By Mitch Kim
I am a curious person; most of my growth comes out of questions that I’m asking. As we began this ministry year, two questions bothered me: (1) how can the church care for people who may feel same sex attracted within a biblical framework? (2) how do we strengthen our disciple making processes as a church? While I originally considered these as two separate issues, I am slowly realizing that the first question is simply a subset of the second. Our brothers and sisters who may be same sex attracted need what every person needs — the people of God to walk with them on the messy process towards transformation in the image of Christ. As a church we need to be seriously concerned about conformity into the image of Christ in all areas for all people. Period. And we need to care enough about character to do everything we can that people might be conformed into the image of Jesus Christ.

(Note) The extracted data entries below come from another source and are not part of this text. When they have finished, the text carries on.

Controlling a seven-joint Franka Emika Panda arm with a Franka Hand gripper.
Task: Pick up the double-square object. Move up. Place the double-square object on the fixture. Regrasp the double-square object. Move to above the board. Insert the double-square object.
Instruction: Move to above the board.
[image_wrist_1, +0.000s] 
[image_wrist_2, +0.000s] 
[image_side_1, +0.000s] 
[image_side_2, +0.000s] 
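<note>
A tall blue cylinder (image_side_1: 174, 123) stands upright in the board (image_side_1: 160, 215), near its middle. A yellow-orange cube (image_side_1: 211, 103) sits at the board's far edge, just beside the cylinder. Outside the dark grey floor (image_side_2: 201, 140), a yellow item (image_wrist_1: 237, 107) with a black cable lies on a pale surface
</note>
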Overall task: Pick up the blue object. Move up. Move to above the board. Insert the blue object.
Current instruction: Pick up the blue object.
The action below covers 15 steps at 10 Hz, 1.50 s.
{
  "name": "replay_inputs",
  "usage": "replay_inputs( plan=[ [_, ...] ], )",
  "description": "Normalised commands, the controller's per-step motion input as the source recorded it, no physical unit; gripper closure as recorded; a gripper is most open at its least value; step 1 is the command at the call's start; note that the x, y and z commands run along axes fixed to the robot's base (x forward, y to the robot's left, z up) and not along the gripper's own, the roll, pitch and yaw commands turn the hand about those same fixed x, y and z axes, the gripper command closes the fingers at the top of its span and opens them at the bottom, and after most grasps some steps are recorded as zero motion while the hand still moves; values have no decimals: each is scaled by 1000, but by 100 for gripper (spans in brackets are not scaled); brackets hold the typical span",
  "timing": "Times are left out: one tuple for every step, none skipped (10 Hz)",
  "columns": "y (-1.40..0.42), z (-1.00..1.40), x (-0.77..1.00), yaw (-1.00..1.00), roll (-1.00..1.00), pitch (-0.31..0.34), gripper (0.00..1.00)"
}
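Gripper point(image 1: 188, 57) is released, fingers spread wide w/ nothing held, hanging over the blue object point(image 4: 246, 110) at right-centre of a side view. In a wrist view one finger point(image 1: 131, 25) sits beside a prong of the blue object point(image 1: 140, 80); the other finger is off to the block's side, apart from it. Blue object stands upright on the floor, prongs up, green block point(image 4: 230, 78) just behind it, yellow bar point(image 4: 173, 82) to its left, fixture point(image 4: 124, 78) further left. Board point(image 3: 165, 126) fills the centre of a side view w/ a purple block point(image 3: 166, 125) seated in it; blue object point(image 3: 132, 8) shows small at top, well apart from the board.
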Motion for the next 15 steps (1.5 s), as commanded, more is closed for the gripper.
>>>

Recently I have been reading and learning more about same sex attraction. I have met regularly with people: some of who identify, some with loved ones who identify, and some who care deeply about this issue. As the boundaries of my own ignorance have been exposed, I’ve learned greatly — that a person ought not to be reduced to their sexual behavior or orientation, that the issue of orientation does not necessarily translate to sexual behavior, that this issue is far more complex than I originally realized, that the depths of people’s hurts from the church because of this issue run deep, and that struggles around sexual orientation often lead to thoughts about suicide. I have learned so much, and I realize that I have much more to learn.
And with pastoral compassion and understanding we walk with people in their journey toward maturity in Christ. I am inspired as I listen to the stories of people who share vulnerably, yearning to live out God’s purposes for them. And it is critical that we are “speaking the truth in love…to grow up in every way into him who is the head, into Christ” (Eph 4:15). To pursue maturity, love and truth walk hand-in-hand. As an Alliance church we operate within the framework of our church family (https://www.cmalliance.org/about/beliefs); love without truth in the name of inclusion will only lead to hurt. Yet truth without love brings condemnation. Only as truth and love walk hand in hand will true transformation result. And I am inspired by the courage of those within our family at Wellspring seeking to live out their lives with honesty and conviction.
And so this brings me back to the two questions that I began with. At Wellspring I want us to strengthen the pathways to grow people and help them step into all of God’s purposes for them regardless of their age, race, gender, sexual orientation, or past. Indeed, may all of God’s people find the joy of walking honestly in their journey toward maturity in Christ.